To finish off this lengthy review of Michael Nielsen’s online book, I refer to his TED talk about open science. He points out that that scientists, particularly young ones, tend to hoard data, computer code, ideas, and descriptions of problem for the betterment of their own career; because by withholding such information they can produce a scientific paper with their sole name on it. I fear the same might occur in the field of deep learning and machine learning, where companies are the driving forces, providing the funding and the resources in terms of technology and data.
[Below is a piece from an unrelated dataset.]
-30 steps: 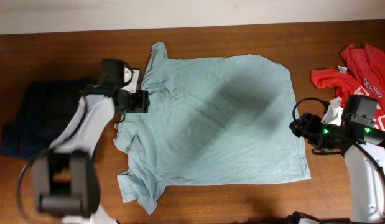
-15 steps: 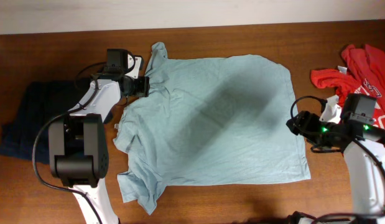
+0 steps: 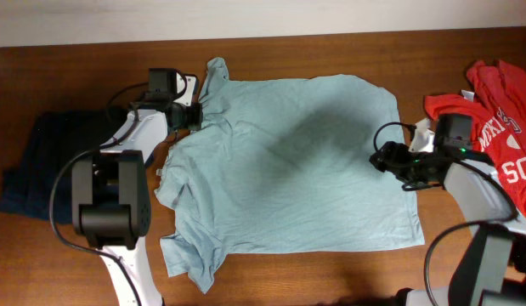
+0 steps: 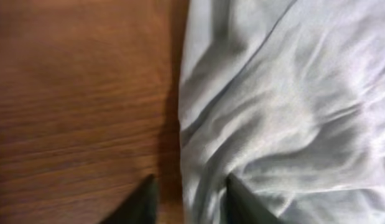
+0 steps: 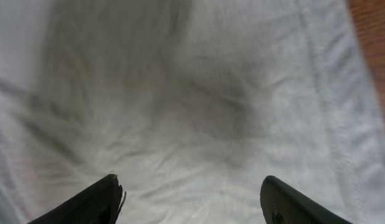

Nevetheless, projects like Theano and ImageNet (and this book by Michael Nielsen) have done a great job in nurturing this open science culture within machine learning, thus prompting some companies like Google (TensorFlow) and Clarifai to share their code and resources for the masses. As Nielsen says in the above video, I hope that we can break free from this “conservatism” of considering publications (or profit with regards to companies) as the only means of success and that we “embrace open science and really seize this opportunity that we have to reinvent discovery itself.”